Fig. 1. Hypertrophied remaining kidney taken postmortem from a ewe subjected to subtotal nephrectomy (STNx). Kidney is on a 1-cm grid.
24-Hour Salt and Water Balance in STNx and Intact Ewes
Over a 24-h period, food intake was similar in STNx and intact ewes, and both groups produced similar amounts of feces ( Table 2 ). STNx ewes drank significantly more water than intact ewes ( P < 0.01), but their 24-h urine volumes were only slightly greater than those of intact ewes (not significant), so STNx ewes appeared to retain more water ( P < 0.05). Na + intake was similar in both groups. Salt excretion over 24 h by STNx ewes was slightly greater, but the difference in the amount and fraction of salt intake that was excreted over 24 h in STNx ewes was not significant compared with that in intact ewes ( P < 0.1; Table 2 ). The urinary Na + -to-K + ratio (U NaK ) was higher in STNx ewes ( P < 0.05). Osmolar and K + excretions were similar in the two groups of ewes.
Table 2. Maternal daily fluid and food intake, urinary excretion, and balance studies
Composition of Blood in STNx and Intact Ewes
Arterial P O 2 and pH were similar in STNx and intact ewes, and P CO 2 was slightly higher in STNx ewes but not significantly so ( P < 0.1; Table 3 ). Bicarbonate levels were higher in STNx ewes ( P < 0.01). Plasma osmolality, Na + and K + levels, and Na + -to-K + ratios were similar in the two groups, but plasma Cl - levels were lower in STNx ewes ( P < 0.01). Plasma Li + levels were greater in STNx ewes ( P = 0.054). Plasma creatinine levels were higher in STNx ewes ( P < 0.0005). Hemoglobin, hematocrit, and plasma protein levels were similar. Plasma glucose levels were higher in STNx ewes ( P < 0.005), but the higher levels of lactate in STNx ewes were not significantly greater ( P < 0.1) than those in intact ewes. Plasma renin and angiotensinogen levels were similar in both groups.
Table 3. Composition of maternal blood
Cardiovascular Function of STNx and Intact Ewes
Diastolic pressures were higher ( P < 0.05) and heart rates were lower ( P < 0.005) in STNx than in intact ewes. Although systolic pressure tended to be higher in STNx than in intact ewes, this difference was not significant ( P < 0.08; Fig. 2 ). The rate-pressure products in the two groups of ewes were also similar: 11,724 ± 1,042 ( n = 10) and 11,252 ± 516 mmHg·beats·min -1 ( n = 15) in intact and STNx ewes, respectively. There was no relationship between renal mass and arterial pressure or between the time after reduction in renal mass and arterial pressure. In STNx ewes, heart weight was directly related to mean arterial pressure ( r = 0.69, n = 15, P = 0.007), as was the weight of the left ventricle ( r = 0.59, P = 0.02; Fig. 3 ). These relationships were not observed in intact sheep. In intact sheep, heart rate and mean arterial pressure were related: the higher the heart rate, the higher the mean arterial pressure ( r = 0.66, n = 10, P < 0.05). There was no relationship between heart rate and arterial pressure in STNx sheep. Although resistance to renal plasma flow tended to be higher in STNx ewes [0.18 ± 0.04 and 0.35 ± 0.10 mmHg·ml -1 ·min in intact ( n = 10) and STNx ( n = 15) ewes, respectively], this difference was not significant.

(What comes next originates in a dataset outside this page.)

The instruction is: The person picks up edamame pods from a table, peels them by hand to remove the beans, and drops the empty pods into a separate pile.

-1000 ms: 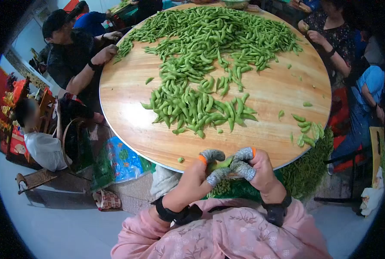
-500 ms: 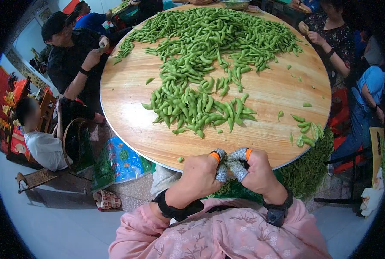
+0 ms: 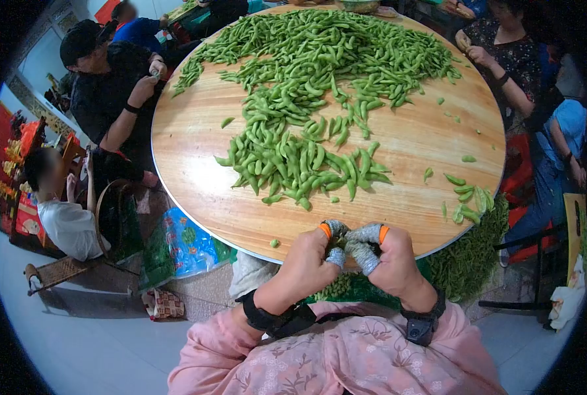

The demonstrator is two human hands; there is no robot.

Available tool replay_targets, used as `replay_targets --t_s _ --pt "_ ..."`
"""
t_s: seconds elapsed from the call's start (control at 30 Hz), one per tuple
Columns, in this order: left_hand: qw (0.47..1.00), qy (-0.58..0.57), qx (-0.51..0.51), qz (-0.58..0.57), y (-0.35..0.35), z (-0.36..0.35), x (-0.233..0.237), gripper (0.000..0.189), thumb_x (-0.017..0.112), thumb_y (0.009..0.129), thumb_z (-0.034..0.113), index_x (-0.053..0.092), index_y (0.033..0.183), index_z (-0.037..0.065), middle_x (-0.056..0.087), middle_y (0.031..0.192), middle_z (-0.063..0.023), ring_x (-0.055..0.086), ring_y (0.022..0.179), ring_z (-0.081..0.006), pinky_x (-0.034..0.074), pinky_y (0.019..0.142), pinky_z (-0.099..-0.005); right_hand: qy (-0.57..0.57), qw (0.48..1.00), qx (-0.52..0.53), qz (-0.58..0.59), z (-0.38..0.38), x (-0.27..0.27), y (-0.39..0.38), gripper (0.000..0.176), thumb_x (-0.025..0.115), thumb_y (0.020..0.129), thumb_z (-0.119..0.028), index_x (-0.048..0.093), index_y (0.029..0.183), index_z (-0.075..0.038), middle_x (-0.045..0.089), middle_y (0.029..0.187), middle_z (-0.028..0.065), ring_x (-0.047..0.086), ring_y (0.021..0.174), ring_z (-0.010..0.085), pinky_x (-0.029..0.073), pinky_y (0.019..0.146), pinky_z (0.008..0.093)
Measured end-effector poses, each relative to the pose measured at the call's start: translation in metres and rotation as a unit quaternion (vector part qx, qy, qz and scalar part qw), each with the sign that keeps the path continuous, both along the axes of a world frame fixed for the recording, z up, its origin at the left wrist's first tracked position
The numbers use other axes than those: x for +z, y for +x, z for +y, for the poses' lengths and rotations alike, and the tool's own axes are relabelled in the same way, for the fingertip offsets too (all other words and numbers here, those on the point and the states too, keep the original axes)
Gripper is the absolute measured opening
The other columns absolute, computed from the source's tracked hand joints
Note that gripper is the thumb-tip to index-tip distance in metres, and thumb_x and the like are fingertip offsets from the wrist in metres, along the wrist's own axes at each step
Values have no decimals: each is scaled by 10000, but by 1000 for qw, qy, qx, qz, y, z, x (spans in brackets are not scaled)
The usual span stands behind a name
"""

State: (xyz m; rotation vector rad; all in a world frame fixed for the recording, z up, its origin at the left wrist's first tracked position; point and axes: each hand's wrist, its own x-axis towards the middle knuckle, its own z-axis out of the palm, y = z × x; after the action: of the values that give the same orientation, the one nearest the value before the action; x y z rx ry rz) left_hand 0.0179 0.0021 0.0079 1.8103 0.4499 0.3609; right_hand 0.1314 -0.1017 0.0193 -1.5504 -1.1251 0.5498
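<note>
At the near table edge my left hand (image 3: 310,260) and my right hand (image 3: 391,259) meet, fingertips pinched together. Grey finger covers (image 3: 335,258) with orange bands wrap the thumbs and fingers. A bit of green edamame pod (image 3: 341,243) shows between the fingertips, mostly hidden by them. Beyond my hands, a big heap of green edamame pods (image 3: 306,46) spreads toward me over the round wooden table (image 3: 194,164). Below my hands, shelled beans (image 3: 336,288) partly show. A small green piece (image 3: 275,243) lies left of my left hand.
Opened pods (image 3: 468,214) lie at the table's right edge, above a large green pile (image 3: 474,257) beside it. People sit around, one in a black cap (image 3: 86,39) at left, another in a patterned top (image 3: 504,52) at right. A blue plastic bag (image 3: 188,243) lies on the floor.
My left hand has turned slightly and its thumb has shifted, with a bit of green now visible between the fingertips. The capped person's hands have come together.
</note>
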Motion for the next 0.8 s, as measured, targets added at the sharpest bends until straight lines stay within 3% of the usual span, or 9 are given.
replay_targets --t_s 0.07,0.13,0.27,0.33,0.53,0.8 --pt "998 56 -6 29 -3 1 9 240 482 680 11 509 918 -10 551 725 -217 535 686 -378 422 569 -389 12 999 -20 31 0 -1 3 80 544 704 -5 562 775 26 576 677 89 561 622 167 447 569 274" --pt "986 161 32 21 -7 0 16 246 514 705 19 501 946 -25 529 707 -136 535 651 -217 428 616 -297 -4 973 -25 228 -3 2 13 64 543 747 -36 555 771 22 564 668 32 526 602 91 430 541 221" --pt "977 203 -8 70 -9 -5 18 270 546 698 55 504 956 -14 528 698 -157 538 645 -288 430 590 -333 -22 941 -1 338 -7 -2 22 59 539 764 -59 553 771 -2 552 666 7 499 569 63 401 516 185" --pt "955 295 -13 42 -6 -8 12 311 585 663 63 502 955 -6 534 705 -171 536 655 -334 431 570 -361 -24 912 -5 410 -9 0 20 65 534 770 -74 553 772 -12 548 664 5 481 550 56 389 506 181" --pt "944 327 -24 19 -5 -8 7 373 588 558 9 502 921 14 535 726 -165 539 654 -341 438 552 -369 -35 909 63 411 -13 0 17 75 523 785 -77 553 788 -8 553 701 0 511 617 62 416 558 188" --pt "932 361 -28 -7 -5 -9 4 383 602 509 16 497 878 19 504 693 -127 521 622 -303 427 519 -362 -36 913 104 393 -14 7 12 99 498 804 -50 539 862 19 567 795 21 538 727 91 448 655 225"
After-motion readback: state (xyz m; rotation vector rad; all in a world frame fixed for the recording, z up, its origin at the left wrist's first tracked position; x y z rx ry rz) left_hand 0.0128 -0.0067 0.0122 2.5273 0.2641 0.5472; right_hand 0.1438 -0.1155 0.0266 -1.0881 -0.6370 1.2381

Fig. 2. Arterial blood pressure (BP) of intact ( n = 10) and STNx pregnant ewes ( n = 15). Higher systolic pressure (SP) of STNx ewes was not significantly greater than that of intact ewes ( P = 0.08). Diastolic pressure (DP) of STNx ewes was significantly higher, and mean heart rate (HR) was lower. Values are means ± SE. * P < 0.05. *** P < 0.005.
Fig. 3. Relationships between heart weight and mean arterial pressure ( r = 0.69, n = 15, P = 0.007) and between left ventricle weight and mean arterial pressure ( r = 0.59, n = 15, P = 0.02) in STNx pregnant ewes. There was no relationship between arterial pressure and heart weight or left ventricle weight in intact ewes. Dashed lines, 95% confidence intervals.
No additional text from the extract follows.